La experiencia vivida en los festejos de 2014 por el presidente de la Generalitat, Alberto Fabra, cosechando monumentales pitadas a cada paso que daba por Alcoy, es un perfecto retrato de estos nuevos tiempos, en los que la Fiesta va por un lado y los políticos por el otro. Consciente de que este horno no está para muchos bollos, el máximo mandatario autonómico decidió entrar este año en el Ayuntamiento utilizando la puerta de atrás. Fue un gesto de prudencia que se agradece. Al margen del estado de tensión que sufre una sociedad en crisis, hay otro elemento que ha contribuido a reducir de forma ostensible la presencia de políticos en los festejos alcoyanos: el cierre de la Televisión Valenciana. La existencia del canal autonómico permitía a los gobernantes del Consell lucir tipo festero en las tres provincias de la Comunitat y en horario de máxima audiencia. Podían comerse un plato de olla, hacer el cabo de escuadra o fumarse un purazo bajando por San Nicolás, conscientes de que sus esfuerzos populistas iban a ser emitidos urbi et orbe por un Canal 9 que ejercía de permanente gabinete de imagen de estos mandamases. Ahora, sin una tele que echarse a la cara, la cosa ha perdido toda la gracia; sobre todo, si pensamos que estamos hablando de unos personajes que miden sus apariciones públicas en función de la más estricta rentabilidad política.

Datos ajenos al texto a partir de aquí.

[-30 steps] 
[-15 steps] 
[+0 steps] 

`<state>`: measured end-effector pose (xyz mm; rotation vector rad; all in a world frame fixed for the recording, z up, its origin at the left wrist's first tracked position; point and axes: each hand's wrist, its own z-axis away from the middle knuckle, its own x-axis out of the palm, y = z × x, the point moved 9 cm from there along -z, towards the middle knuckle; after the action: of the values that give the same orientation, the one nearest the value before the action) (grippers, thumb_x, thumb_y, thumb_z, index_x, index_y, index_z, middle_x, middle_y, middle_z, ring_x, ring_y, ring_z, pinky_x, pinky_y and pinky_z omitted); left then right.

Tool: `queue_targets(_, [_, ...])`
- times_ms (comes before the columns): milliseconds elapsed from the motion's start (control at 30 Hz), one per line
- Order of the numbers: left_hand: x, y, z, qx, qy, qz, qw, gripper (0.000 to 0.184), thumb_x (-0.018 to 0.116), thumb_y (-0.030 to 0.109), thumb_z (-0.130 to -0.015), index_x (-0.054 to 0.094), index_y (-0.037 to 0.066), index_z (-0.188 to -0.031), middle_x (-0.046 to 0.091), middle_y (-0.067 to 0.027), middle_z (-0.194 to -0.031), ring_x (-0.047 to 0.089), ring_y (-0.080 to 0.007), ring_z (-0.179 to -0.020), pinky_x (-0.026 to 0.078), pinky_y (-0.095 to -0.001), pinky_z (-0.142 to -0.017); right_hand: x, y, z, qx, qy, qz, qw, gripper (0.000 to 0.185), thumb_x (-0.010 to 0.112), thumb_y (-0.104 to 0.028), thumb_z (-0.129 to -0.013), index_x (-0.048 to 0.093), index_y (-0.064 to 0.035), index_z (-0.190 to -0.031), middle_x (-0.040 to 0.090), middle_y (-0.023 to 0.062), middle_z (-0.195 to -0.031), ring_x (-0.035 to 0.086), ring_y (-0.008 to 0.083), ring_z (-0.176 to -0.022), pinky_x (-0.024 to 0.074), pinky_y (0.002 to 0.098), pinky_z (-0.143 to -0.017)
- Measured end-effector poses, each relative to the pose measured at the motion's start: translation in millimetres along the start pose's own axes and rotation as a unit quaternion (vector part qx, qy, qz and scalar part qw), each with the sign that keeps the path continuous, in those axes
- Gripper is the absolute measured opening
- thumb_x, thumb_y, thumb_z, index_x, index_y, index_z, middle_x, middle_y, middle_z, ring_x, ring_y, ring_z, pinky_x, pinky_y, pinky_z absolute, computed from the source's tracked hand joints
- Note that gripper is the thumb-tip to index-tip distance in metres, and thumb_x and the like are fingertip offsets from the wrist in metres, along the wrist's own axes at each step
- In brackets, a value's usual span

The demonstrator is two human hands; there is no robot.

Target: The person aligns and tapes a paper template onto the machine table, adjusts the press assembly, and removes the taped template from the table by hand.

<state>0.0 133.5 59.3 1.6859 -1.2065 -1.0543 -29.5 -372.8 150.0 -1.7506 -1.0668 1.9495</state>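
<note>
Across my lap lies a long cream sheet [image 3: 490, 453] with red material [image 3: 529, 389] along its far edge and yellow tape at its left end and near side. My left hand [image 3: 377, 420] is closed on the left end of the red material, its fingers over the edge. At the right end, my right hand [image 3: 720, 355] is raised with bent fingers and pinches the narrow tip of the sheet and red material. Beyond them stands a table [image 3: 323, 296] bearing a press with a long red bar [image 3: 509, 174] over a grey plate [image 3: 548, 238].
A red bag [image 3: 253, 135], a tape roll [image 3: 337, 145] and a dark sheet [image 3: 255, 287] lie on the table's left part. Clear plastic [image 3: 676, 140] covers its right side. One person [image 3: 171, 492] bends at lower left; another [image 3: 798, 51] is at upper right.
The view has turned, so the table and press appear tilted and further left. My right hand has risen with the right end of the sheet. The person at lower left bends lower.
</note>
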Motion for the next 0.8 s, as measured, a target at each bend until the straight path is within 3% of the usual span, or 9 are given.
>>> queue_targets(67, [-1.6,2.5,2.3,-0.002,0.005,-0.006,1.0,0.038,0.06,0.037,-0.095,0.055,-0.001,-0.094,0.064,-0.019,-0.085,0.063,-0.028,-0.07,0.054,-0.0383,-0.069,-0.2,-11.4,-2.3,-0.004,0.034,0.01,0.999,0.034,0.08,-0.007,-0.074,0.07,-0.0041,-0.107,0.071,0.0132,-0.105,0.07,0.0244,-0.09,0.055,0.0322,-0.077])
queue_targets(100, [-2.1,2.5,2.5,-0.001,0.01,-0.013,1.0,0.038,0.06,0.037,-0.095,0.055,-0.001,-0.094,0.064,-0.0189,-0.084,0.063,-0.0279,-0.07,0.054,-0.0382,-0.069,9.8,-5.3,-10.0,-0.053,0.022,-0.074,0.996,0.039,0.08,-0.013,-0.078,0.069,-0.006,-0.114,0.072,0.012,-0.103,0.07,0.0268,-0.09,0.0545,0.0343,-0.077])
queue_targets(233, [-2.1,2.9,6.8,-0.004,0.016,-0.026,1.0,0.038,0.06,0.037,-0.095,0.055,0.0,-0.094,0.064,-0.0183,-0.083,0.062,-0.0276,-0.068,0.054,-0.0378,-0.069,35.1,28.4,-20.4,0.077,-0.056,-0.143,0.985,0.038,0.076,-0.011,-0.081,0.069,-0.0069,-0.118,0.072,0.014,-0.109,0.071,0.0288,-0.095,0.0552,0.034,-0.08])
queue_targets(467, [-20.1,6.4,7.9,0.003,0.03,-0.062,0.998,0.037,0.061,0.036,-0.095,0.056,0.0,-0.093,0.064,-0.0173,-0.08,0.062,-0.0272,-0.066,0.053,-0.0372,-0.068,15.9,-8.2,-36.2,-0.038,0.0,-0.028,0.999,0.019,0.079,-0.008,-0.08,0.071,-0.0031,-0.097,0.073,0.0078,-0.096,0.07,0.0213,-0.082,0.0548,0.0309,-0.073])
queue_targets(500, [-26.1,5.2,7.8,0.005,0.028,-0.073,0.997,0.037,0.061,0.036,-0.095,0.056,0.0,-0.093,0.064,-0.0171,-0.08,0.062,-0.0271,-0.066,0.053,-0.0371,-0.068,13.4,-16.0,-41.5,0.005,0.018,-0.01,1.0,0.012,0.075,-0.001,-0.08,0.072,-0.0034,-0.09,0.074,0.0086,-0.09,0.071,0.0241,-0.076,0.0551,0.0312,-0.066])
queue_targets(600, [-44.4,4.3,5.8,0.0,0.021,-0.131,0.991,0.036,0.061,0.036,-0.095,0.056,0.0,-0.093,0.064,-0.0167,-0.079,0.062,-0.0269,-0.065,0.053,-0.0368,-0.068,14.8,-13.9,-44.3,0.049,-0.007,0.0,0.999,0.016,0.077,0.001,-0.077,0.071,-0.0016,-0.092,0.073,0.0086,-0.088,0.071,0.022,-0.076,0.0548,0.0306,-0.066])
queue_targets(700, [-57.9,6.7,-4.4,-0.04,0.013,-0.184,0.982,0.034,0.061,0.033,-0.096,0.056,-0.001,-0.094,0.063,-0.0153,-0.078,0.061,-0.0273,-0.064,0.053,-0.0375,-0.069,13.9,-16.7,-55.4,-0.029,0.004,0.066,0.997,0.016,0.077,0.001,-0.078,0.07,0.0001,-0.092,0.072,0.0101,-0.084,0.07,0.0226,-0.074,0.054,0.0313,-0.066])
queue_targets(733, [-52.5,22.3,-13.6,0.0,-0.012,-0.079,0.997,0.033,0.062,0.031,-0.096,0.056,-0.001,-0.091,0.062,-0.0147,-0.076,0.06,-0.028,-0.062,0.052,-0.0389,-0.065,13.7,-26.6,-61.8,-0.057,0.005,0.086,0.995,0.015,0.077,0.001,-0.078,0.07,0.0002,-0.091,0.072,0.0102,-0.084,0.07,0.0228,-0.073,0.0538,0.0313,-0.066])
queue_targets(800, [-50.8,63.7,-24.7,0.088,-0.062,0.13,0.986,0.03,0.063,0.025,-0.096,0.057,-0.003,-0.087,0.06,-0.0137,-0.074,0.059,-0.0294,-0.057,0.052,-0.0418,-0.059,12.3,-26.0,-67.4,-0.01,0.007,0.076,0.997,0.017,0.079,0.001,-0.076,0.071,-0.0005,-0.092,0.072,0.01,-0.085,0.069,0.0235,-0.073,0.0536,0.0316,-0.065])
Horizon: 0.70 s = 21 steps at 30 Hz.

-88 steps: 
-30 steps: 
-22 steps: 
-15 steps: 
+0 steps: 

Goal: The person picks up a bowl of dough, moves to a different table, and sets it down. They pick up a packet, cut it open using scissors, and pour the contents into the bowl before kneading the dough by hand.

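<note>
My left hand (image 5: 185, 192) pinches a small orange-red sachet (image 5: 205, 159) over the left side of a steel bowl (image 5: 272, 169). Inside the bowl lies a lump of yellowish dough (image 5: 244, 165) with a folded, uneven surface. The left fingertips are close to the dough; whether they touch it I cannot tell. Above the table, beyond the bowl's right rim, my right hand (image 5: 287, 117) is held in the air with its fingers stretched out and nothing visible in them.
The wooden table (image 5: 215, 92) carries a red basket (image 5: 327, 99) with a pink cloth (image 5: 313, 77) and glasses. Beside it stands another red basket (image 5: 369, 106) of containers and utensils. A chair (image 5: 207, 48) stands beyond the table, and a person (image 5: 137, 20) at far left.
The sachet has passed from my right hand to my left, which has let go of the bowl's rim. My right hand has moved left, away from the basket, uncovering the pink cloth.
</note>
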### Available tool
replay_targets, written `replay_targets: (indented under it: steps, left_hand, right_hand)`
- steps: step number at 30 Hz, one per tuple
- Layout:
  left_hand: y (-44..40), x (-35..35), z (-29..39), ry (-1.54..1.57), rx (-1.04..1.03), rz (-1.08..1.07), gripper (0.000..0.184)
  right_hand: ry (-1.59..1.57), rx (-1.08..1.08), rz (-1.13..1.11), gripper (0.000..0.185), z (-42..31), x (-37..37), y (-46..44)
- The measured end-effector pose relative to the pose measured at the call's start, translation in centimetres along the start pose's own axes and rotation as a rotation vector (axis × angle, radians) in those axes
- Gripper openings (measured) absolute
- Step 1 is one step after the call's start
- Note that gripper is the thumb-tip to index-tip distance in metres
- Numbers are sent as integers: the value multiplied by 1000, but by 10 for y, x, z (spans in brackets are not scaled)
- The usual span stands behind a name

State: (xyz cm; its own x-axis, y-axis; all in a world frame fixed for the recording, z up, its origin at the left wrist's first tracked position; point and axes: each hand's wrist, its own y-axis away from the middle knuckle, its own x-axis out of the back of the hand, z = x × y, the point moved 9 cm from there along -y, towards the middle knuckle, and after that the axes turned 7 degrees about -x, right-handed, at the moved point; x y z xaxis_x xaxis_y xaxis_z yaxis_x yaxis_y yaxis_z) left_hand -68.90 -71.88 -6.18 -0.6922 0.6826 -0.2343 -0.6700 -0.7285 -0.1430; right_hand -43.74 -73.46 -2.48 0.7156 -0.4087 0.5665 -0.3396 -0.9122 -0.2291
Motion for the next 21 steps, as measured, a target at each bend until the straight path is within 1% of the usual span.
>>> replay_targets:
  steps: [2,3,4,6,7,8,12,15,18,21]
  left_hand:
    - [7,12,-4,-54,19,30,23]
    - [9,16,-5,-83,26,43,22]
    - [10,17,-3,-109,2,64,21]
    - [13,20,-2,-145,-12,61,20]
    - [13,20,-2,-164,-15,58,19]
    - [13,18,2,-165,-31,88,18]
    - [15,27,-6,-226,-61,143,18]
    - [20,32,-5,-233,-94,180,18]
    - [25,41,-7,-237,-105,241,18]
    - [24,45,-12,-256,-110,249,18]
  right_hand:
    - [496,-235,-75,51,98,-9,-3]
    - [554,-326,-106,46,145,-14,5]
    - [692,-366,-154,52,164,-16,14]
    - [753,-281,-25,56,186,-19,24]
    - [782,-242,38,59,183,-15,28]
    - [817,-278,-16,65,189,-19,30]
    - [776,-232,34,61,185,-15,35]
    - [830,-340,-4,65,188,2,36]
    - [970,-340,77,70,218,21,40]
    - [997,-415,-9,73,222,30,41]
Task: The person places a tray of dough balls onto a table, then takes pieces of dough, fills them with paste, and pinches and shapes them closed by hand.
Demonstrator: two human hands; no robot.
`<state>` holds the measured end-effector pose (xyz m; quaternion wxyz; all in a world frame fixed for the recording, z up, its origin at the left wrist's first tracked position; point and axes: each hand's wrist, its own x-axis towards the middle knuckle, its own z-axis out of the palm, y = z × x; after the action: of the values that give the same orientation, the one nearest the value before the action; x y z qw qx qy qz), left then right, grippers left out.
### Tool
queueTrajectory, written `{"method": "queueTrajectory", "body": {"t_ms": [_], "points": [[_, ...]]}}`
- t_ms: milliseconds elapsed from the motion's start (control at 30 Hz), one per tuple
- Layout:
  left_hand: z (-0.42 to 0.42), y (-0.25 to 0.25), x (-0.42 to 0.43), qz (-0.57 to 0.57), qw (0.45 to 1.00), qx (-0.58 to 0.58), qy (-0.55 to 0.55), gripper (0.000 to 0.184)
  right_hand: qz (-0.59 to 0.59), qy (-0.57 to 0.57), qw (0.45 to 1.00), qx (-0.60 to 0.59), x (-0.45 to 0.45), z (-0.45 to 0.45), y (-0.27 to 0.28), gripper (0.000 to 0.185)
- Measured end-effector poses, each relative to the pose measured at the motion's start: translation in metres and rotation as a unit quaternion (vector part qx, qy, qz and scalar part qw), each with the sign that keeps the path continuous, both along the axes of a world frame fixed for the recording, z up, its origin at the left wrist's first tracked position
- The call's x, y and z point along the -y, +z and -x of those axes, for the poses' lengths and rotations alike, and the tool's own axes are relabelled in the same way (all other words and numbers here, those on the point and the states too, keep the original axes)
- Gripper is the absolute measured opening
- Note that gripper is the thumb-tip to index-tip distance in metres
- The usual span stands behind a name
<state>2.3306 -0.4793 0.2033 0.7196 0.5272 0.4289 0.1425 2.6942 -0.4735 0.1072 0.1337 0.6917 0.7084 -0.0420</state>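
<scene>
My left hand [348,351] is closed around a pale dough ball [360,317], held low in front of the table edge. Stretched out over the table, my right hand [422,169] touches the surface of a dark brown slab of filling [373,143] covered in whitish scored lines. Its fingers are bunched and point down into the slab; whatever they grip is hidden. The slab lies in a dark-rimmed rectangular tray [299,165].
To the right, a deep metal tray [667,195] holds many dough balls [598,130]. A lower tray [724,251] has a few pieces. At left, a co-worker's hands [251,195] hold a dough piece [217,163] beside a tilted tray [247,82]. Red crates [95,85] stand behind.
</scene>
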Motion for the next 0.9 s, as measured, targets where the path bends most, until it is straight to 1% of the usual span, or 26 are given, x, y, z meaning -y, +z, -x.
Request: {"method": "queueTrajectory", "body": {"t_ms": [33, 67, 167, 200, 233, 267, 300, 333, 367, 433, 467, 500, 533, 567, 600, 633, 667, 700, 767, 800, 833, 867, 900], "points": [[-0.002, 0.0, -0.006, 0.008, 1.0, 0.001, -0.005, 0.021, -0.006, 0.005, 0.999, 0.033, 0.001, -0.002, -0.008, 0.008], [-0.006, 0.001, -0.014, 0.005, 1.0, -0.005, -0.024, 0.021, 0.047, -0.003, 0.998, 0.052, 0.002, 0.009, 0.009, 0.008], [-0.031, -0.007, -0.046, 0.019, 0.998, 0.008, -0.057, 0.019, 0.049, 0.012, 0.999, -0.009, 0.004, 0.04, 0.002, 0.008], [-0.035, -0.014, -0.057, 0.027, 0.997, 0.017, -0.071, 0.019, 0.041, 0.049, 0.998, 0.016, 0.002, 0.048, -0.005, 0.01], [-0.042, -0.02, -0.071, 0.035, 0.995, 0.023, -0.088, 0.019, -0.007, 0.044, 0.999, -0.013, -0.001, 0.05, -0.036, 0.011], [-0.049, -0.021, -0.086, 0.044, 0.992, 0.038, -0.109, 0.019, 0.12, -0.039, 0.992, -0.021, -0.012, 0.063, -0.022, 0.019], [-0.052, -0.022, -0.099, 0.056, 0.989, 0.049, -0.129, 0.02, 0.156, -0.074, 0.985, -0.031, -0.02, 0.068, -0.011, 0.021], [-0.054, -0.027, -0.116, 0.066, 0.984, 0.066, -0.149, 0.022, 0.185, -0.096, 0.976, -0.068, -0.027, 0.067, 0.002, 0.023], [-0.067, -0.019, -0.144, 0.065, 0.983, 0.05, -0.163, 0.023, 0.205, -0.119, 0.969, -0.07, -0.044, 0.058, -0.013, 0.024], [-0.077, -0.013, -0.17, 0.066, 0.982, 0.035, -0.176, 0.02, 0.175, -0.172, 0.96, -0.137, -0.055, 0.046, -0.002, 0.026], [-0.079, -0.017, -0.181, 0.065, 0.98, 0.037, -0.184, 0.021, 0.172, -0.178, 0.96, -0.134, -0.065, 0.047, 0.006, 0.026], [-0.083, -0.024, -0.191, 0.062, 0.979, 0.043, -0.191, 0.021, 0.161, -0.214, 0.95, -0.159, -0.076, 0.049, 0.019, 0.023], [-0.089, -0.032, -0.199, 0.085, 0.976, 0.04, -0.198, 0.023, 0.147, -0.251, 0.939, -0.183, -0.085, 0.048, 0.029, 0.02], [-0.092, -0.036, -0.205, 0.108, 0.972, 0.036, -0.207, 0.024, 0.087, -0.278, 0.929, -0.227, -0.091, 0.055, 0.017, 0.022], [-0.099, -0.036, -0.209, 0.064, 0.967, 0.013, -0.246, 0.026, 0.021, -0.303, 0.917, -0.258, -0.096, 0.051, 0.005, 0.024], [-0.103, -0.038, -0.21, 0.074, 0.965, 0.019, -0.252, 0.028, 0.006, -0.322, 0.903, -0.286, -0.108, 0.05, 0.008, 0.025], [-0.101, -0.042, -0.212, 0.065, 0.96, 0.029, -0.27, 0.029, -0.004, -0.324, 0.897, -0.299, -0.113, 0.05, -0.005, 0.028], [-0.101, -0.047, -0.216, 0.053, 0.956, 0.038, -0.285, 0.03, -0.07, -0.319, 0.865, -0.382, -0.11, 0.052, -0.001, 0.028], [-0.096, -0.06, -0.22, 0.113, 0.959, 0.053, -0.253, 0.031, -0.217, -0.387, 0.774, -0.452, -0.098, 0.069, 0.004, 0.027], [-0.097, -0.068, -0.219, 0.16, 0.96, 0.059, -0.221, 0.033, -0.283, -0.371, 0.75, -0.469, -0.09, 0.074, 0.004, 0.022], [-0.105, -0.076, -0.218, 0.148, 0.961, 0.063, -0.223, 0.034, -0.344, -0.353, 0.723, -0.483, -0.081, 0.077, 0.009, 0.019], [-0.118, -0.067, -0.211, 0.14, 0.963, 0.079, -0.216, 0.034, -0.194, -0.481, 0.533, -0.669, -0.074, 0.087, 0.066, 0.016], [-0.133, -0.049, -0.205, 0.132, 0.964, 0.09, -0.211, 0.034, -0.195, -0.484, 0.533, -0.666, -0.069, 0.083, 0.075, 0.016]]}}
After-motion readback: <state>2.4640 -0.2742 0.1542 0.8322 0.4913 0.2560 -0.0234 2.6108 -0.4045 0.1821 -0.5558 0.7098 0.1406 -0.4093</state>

Analizando estos ejemplos, se llega a la conclusión de que los alcoyanos no somos tan raros. Nos pasa, más o menos, lo mismo que al resto de los españoles, que a lo largo de los últimos años han visto descender hasta niveles abisales la consideración hacia una clase política decepcionante y muy poco ejemplar. Con la democracia recién estrenada, la presencia de un político en las Fiestas se consideraba un honor, ahora se ha convertido en algo parecido a una provocación. Tal vez por eso, nuestros gobernantes caminan por el mundo protegidos por una impenetrable red de guardaespaldas.